**WHAT TO WORK ON:**
Please write out, exactly as given, every line of the entries below up to and including the line with "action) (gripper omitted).".
### THE INPUT
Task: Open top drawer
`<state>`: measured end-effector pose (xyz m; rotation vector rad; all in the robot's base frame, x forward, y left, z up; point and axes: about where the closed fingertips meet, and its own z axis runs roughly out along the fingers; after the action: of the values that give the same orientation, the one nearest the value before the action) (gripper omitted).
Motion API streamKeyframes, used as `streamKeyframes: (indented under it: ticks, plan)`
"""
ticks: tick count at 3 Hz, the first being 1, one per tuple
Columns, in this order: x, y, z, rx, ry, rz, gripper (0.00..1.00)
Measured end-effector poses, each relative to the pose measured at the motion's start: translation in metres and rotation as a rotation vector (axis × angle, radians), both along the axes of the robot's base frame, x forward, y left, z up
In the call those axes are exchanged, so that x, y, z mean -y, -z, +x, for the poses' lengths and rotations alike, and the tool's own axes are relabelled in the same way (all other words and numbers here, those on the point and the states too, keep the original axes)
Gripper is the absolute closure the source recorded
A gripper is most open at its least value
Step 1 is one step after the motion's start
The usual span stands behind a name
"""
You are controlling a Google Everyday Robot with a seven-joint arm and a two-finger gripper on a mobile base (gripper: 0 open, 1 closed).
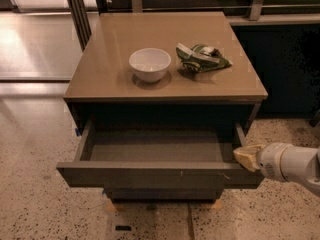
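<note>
The top drawer [155, 175] of the brown cabinet stands pulled out toward me. Its dark front has small pale scratches, and its shallow grey interior [155, 145] shows empty. My gripper [247, 157], pale yellow on a white arm, sits at the drawer's right front corner, against the top edge of the front. Below the open drawer, a narrower dark drawer front [165, 194] is partly visible in shadow.
On the cabinet top [115, 74] stand a white bowl [150, 64] and a crumpled green and white bag [201, 58]. A dark counter base [285, 69] lies to the right. Speckled floor [35, 184] surrounds the cabinet, with metal posts [77, 11] at the back left.
</note>
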<state>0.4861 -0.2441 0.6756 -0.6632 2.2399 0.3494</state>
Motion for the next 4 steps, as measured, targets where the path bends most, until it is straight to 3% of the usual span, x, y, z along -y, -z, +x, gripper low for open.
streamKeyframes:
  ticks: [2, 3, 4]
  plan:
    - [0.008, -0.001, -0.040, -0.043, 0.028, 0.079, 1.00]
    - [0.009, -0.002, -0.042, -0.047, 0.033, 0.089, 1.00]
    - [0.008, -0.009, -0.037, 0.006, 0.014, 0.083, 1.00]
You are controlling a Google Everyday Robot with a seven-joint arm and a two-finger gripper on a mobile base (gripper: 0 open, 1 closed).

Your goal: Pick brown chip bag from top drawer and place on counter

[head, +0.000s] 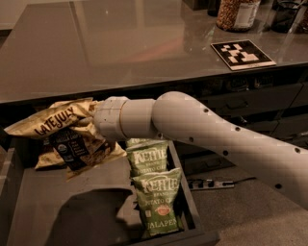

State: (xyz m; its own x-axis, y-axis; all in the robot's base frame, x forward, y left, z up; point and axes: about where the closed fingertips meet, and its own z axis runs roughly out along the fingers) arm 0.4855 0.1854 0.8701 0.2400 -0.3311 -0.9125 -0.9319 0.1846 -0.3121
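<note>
The brown chip bag (62, 137), tan with a dark front panel and "LATE JULY" lettering, hangs crumpled in the air above the left part of the top drawer (43, 216). It casts a shadow on the drawer floor. My gripper (90, 126) is at the end of the white arm reaching in from the right. It is shut on the bag's right side, and the bag mostly hides its fingers. The counter (125, 43) lies glossy and grey-brown just behind and above the bag.
Three green Kettle bags (156, 199) lie in a row along the drawer's right side. A black-and-white marker tile (242, 54) and a jar (236, 13) stand on the counter at the back right. Closed drawer fronts (240, 103) are to the right, and a cable (211, 183) lies on the floor.
</note>
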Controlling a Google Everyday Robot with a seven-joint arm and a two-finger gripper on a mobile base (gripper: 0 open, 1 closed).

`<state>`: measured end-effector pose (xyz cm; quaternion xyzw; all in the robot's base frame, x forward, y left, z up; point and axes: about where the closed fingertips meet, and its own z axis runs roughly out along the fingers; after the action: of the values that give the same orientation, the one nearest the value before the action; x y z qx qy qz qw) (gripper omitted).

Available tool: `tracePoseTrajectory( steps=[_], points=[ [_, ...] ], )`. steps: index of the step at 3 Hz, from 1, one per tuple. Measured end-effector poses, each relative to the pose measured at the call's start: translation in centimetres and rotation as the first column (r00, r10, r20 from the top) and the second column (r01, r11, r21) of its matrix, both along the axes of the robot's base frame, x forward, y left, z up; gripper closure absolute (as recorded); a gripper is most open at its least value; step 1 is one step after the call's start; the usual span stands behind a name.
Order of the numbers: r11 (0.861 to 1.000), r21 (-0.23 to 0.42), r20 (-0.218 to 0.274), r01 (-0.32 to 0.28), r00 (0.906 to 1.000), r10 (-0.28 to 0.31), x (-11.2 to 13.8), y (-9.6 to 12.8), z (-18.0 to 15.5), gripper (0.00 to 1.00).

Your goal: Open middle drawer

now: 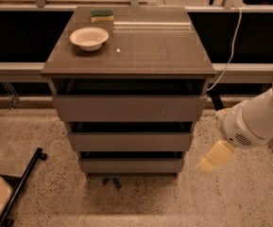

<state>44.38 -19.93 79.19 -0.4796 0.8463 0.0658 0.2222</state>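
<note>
A grey-brown cabinet stands in the middle of the camera view with three handleless drawers stacked one above another. The middle drawer has a flat front of medium height and sits between the taller top drawer and the shorter bottom drawer. All three fronts look pushed in, with dark gaps above them. My gripper, cream-coloured at the end of a white arm, hangs low to the right of the cabinet, level with the bottom drawer and apart from it.
A white bowl and a green-yellow sponge lie on the cabinet top. A white cable hangs at the right. A black wheeled leg lies on the speckled floor at the lower left.
</note>
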Motion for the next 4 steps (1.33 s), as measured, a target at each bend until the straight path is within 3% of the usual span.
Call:
tracePoseTrajectory(
  steps=[1, 2, 3, 4],
  points=[
    [1.000, 0.016, 0.063, 0.026, 0.9977, -0.027, 1.8, 0.0, 0.3, 0.00],
    [0.998, -0.008, 0.008, 0.056, 0.9984, -0.056, 0.7, -0.1, -1.1, 0.00],
    [0.997, 0.024, -0.052, 0.079, 0.9956, -0.078, -0.2, 1.2, -5.7, 0.00],
    [0.989, 0.098, -0.030, 0.108, 0.9940, -0.106, 2.0, 2.4, -11.1, 0.00]
  ],
)
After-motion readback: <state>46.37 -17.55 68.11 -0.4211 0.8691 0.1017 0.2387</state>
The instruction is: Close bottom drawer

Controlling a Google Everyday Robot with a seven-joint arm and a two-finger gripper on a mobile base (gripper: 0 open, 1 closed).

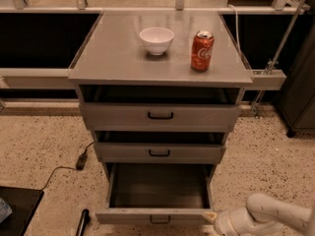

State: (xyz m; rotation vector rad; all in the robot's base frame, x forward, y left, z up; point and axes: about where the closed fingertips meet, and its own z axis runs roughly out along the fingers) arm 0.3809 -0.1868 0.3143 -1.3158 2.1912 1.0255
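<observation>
- The bottom drawer [157, 187] sits at 6 o'clock in the camera view, lowest of three in the grey unit. It is pulled well out, so its deep, plain tray lies open to the camera.
- Its narrow front carries a small black loop handle [160, 220] at the middle, close to the lower edge of the view.
- The claw [219, 223] is low at about 5 o'clock in the view, at the end of a white arm [275, 215] that comes in from the right edge.
- The claw's tip lies just beside the 3 o'clock end of the bottom drawer's front. Contact cannot be made out, nor whether the claw is released or clenched.
- The middle drawer [159, 153] and the top drawer [160, 116] stack toward 12 o'clock, each with a black handle and a dark gap above its front.
- On the bench [113, 53] above them a white bowl [156, 39] stands upright. A red can [202, 50] stands at its 3 o'clock, near but apart.
- On the speckled floor [44, 141], at 9 o'clock from the middle drawer, lie a black plug and cable [81, 160].
</observation>
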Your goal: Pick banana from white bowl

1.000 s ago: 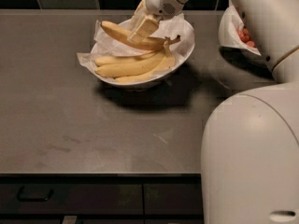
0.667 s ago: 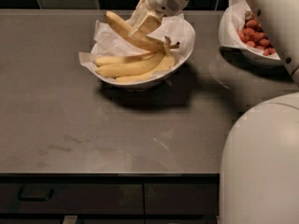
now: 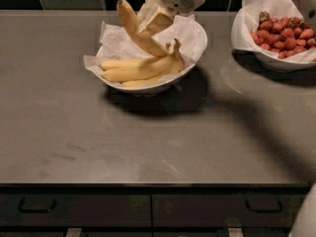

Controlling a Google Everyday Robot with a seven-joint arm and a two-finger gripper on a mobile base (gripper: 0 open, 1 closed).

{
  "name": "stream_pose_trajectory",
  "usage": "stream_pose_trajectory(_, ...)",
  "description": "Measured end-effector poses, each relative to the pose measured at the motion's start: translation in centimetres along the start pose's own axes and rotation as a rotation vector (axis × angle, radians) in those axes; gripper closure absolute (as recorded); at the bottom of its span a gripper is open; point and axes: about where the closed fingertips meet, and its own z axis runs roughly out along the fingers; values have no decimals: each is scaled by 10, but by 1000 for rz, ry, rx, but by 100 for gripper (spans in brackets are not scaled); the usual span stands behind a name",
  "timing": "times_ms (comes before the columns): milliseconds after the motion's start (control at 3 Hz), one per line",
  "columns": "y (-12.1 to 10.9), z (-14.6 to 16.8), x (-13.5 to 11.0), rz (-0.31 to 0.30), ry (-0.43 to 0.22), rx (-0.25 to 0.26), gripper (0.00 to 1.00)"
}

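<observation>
The single slim yellow banana [image 3: 132, 27] is held slanting above the white bowl [image 3: 157, 87], its upper end up and left and its lower end just over the bowl's contents. My gripper [image 3: 152, 21] comes in from the top and is shut on the banana's middle. The bowl is lined with crumpled white paper [image 3: 112, 37] and holds a bunch of thicker bananas [image 3: 133, 71] joined at their stems.
A second white bowl with red strawberries [image 3: 281, 32] stands at the back right of the dark counter [image 3: 148, 142]. Part of my white arm shows at the lower right corner [image 3: 305, 216]. Drawers with handles run below the counter's front edge.
The gripper has lifted the single banana up, and it now tilts more steeply above the bowl. The arm's bulk has moved out to the right, baring the strawberry bowl.
</observation>
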Motion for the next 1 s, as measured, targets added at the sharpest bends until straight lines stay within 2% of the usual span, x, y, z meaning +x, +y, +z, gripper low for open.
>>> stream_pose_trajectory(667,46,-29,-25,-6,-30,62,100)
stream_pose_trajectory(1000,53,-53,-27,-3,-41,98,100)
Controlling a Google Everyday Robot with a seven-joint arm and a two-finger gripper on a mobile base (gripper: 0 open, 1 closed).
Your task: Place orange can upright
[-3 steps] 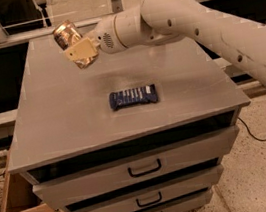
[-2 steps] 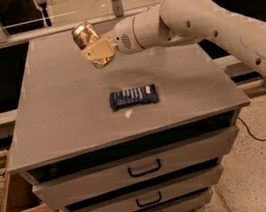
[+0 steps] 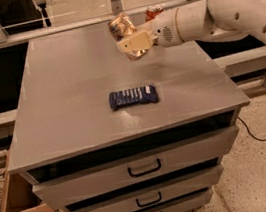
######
**TASK ANSWER:**
Task: Open top drawer
`<state>`: measured end-effector pose (xyz m; rotation vector rad; all in the robot's base frame, x forward, y left, z up; point and axes: about where the closed fingertips meet, and its own z axis runs roughly out along the fingers; after the action: of the values that give the same orientation, the one nearest the value before the action) (gripper omitted).

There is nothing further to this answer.